Mamuju, Penasulbar.co.id – Menteri Koordinator Bidang Kemaritiman dan Investasi Luhut Binsar Pandjaitan menyebutkan bahwa Pemerintah akan memberlakukan vaksin booster sebagai syarat mobilitas masyarakat, dari udara, darat, hingga laut. Syarat ini akan mulai diterapkan maksimal dua minggu mendatang.
Menyikapi hal itu, Ka Binda Sulbar Sudadi mengatakan bahwa rencana penerapan kebijakan tersebut perlu mendapat dukungan dari semua pihak.
“Kami tentunya turut mendukung kabijakan Pemerintah pusat, salah satunya dengan terus mengakselerasi vaksinasi booster,” ujar Sudadi, Rabu (6/7/2022).
Menurutnya, penerapan kebijakan baru itu dilatarbelakangi oleh capaian vaksinasi booster di beberapa daerah yang masih rendah, termasuk di Sulbar. Data Dinas Kesehatan Sulbar mencatat, capaian dosis ketiga atau booster di Sulbar per-6 Juli 2022 masih 9,31% dari total sasaran sebanyak 1.250.708 jiwa.
“Ini perlu kita atensi bersama dengan terus menggelar vaksinasi secara rutin.

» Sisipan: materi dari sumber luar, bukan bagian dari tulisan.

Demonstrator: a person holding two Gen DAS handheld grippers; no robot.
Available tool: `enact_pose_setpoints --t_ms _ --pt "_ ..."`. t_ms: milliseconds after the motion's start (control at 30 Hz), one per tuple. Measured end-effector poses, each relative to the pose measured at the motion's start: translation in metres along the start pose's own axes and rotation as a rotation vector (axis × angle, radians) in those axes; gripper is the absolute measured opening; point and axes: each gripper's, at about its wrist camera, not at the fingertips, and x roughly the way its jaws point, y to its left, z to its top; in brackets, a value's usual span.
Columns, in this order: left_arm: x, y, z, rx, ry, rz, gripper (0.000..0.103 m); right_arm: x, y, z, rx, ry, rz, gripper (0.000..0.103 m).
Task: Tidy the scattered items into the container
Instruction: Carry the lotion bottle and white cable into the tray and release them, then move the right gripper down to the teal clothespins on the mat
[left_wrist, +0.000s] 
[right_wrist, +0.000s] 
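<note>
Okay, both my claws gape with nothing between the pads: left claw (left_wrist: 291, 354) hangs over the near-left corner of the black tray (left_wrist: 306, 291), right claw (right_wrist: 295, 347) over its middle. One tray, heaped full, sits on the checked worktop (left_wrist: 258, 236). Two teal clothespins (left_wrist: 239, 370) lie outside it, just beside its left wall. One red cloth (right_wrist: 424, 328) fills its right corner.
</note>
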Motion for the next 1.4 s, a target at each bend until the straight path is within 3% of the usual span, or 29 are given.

Semoga seluruh stakeholder juga turut membantu mensukseskan vaksinasi,” imbuhnya.
Vaksinasi yang digelar oleh Binda Sulbar selama ini dilakukan serentak di empat kabupaten, yakni di Mamuju, Majene, Polewali Mandar dan Pasangkayu dengan target seribu dosis per-hari.